-- Problem description --
Going down the listing below, print exactly each line from the one with "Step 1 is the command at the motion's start" up to and including the one with "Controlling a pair", and skip the rest.
'''
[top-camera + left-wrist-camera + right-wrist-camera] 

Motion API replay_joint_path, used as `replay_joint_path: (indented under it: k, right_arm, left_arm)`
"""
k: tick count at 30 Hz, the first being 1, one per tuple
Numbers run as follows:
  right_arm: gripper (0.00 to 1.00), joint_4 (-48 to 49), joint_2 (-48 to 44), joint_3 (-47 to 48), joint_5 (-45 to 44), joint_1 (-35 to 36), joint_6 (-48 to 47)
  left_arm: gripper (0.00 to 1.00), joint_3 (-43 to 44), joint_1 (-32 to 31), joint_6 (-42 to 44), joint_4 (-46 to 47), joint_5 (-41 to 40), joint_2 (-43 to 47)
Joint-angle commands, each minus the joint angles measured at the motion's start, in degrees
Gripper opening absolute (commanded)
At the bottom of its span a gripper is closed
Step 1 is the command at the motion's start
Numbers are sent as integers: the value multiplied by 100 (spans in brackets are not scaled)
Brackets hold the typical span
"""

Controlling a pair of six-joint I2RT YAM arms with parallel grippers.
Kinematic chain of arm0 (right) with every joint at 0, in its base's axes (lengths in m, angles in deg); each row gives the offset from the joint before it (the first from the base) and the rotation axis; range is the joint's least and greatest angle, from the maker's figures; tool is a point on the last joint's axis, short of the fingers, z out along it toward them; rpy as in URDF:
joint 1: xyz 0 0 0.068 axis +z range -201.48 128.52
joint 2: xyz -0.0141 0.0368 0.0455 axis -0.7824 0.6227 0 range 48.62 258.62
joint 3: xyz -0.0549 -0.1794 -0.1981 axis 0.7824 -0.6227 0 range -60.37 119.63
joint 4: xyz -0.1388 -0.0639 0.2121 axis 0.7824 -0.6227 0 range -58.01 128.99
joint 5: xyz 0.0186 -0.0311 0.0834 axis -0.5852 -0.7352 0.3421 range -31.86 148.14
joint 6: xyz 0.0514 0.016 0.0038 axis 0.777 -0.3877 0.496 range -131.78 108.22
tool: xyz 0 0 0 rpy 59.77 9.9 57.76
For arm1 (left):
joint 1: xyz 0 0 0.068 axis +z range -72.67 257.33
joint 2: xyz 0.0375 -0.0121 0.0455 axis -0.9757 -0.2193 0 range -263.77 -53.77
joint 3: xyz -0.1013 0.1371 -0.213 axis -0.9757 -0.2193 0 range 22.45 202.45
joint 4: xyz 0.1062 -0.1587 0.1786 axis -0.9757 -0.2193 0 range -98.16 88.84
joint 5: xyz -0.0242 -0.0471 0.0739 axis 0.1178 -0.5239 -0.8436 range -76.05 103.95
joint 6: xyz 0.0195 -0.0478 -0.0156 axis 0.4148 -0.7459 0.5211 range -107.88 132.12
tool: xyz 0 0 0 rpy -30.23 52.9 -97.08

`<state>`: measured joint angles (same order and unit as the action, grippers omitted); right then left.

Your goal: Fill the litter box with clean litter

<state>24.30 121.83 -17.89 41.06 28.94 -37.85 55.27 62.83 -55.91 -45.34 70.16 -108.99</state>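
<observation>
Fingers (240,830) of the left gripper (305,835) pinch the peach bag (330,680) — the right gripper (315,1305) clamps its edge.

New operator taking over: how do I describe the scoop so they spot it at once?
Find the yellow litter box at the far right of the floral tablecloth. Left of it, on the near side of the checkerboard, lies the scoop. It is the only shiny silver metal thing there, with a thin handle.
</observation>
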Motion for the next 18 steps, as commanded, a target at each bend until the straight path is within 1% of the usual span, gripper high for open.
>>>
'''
-- Result below --
Step 1 is the command at the motion's start
Numbers are sent as integers: the value multiplied by 100 (spans in brackets are not scaled)
Brackets hold the typical span
"""

Controlling a pair of six-joint I2RT YAM arms with parallel grippers.

That completes the response.